Blog Post

Verizon to T-Mobile: Weren’t you the hypocrite in bed with AT&T?

Updated. Verizon Wireless(s vz)(s vod) and its cable partners aren’t taking T-Mobile’s bashing of their proposed spectrum deal lying down. In fact, they’re accusing the carrier of hypocrisy, throwing back in T-Mobile’s face its own recent attempt to merge with AT&T(s t), which would have created the megacarrier to beat all megacarriers.

Speaking to the Federal Communications Commission last week, T-Mobile execs blasted Verizon’s proposed acquisition of the unused Advanced Wireless Services (AWS) services airwaves held by Comcast(s cmsca), Time Warner Cable(s twc), Bright House Networks and Cox Communications, in order  to augment its LTE network. T-Mobile pointed out that Verizon already owned AWS spectrum, which it has been sitting on for nearly six years. Basically, T-Mobile accused Verizon of hoarding airwaves — keeping prime 4G airwaves out of its competitors’ hands — and told the FCC the deal should be stopped.

Now Verizon, Comcast, Time Warner and Bright House are crying foul. In a letter to the FCC, they accused T-Mobile of contradicting the very arguments it made last year to justify its failed $39 billion acquisition by AT&T. At the time, T-Mobile saw no problem with two nationwide operators consolidating spectrum, networks and customers, but now it’s criticizing the Verizon-cable deal on the same grounds, the companies said. Here are excerpts from the letter, which draws from past T-Mobile FCC filings:

T-Mobile now claims that there will be “serious harm to competition and to consumer welfare in the wireless market by permitting a dominant carrier to foreclose acquisition of spectrum by smaller rivals,” even though the transaction will not eliminate any competitors, will not combine businesses, and will not transfer any customers.

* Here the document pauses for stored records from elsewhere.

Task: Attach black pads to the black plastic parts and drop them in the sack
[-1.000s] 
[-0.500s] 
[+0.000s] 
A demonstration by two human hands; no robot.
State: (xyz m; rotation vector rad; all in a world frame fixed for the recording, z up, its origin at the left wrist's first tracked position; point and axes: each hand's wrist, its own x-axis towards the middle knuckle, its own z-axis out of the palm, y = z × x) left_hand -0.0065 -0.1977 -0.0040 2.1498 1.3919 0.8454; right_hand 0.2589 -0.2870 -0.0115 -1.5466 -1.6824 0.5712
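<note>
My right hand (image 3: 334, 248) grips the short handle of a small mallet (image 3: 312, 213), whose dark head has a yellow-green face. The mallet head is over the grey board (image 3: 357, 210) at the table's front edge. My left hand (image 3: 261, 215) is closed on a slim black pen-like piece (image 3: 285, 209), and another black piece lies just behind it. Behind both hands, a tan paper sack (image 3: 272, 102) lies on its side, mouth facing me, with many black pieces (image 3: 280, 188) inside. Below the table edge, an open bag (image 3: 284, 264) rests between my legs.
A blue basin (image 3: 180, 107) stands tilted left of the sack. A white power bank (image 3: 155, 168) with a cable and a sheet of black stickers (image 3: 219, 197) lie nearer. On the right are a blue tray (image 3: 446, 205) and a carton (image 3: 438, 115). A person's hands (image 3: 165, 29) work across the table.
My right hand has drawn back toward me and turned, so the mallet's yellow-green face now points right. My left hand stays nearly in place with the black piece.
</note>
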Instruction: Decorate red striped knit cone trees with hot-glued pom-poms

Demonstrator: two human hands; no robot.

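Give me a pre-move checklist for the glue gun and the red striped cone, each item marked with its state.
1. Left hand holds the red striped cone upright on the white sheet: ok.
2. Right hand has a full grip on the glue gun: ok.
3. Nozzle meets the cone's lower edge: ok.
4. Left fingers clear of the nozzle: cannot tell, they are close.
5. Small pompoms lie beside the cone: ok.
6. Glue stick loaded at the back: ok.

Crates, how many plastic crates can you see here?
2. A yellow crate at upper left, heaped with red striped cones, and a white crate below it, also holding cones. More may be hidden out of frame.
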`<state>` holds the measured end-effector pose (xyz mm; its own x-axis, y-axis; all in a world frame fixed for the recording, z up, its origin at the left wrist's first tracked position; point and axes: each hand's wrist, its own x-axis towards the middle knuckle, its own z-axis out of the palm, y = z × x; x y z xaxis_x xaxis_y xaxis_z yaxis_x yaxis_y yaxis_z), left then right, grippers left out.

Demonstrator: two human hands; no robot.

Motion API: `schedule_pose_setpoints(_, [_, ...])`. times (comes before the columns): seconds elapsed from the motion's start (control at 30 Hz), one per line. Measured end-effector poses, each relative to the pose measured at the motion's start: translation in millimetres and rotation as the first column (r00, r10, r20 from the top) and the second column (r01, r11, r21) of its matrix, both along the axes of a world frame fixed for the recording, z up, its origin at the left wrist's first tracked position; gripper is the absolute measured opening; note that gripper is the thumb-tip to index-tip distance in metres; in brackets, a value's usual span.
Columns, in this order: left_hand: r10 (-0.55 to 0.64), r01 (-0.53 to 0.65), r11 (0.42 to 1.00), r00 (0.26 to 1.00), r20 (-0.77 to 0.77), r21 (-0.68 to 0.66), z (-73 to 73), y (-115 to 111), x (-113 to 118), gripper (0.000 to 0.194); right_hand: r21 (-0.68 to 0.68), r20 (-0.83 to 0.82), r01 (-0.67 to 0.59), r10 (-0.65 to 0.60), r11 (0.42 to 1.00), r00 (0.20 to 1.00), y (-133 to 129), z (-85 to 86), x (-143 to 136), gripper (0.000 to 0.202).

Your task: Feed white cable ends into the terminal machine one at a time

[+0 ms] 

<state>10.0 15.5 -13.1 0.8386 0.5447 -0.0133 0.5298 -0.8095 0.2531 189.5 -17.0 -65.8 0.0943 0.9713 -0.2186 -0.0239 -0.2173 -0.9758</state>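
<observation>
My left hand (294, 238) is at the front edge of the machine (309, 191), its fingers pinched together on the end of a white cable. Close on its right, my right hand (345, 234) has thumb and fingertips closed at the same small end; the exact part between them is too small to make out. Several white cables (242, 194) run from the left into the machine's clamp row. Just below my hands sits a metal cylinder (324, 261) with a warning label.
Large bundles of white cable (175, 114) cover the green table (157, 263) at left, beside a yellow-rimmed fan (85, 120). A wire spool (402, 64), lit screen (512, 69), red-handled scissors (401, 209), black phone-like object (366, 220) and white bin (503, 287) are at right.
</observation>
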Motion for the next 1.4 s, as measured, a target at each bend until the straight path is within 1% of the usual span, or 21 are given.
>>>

In other words, despite its earlier claims that the combination of two top-four facilities-based providers would have no impact on competition in a fiercely competitive marketplace, T-Mobile now argues that the acquisition of a discrete block of spectrum – an only spectrum – by a carrier that needs to meet its customers’ escalating demand for mobile services will “serious[ly]” harm” competition.

… T-Mobile cannot continue to have it both ways, and its attempts to extract competitive advantages during the transaction review process should be disregarded.

We reached out to T-Mobile, and while it didn’t have a direct response to the letter the cable operators and Verizon filed Thursday morning, but T-Mobile did open up a new front on its assault against the deal. Last week, Verizon offered to sell off extra 700 MHz licenses if regulators approved the cable-AWS transaction. In a statement, T-Mobile SVP of government affairs Tom Sugrue said the concession was just a diversionary tactic:

“Verizon’s announced plan to sell lower 700 MHz spectrum contingent on approval of its spectrum transaction with the cable companies is a tactical ploy designed to divert attention from its attempt to foreclose competitors from being able to acquire AWS spectrum — the last swath of immediately usable mobile broadband spectrum likely to be available in the near term.  This proposed sale does not mitigate the competitive harms created by Verizon’s pending transaction with the cable companies that would add to its spectrum warehouse.”

Update. T-Mobile reached back out to us to respond directly to the charges of Verizon and the cable operators in Thursday’s letter. Here’s the statement:

[The cable operators have] not raised anything new that has not already been addressed by T-Mobile in this proceeding.  Their hodgepodge of complaints is simply a smokescreen to try to hide the serious anticompetitive impacts that would result from this highly problematic transaction.  The FCC’s focus must be on whether vigorous competition will continue following this spectrum transaction between Verizon and the cable companies.  T?Mobile USA and many other parties have demonstrated that the long-term result would be less competition if Verizon is allowed to warehouse the last swath of spectrum likely to be available in the near term to provide meaningful nationwide competition in mobile broadband.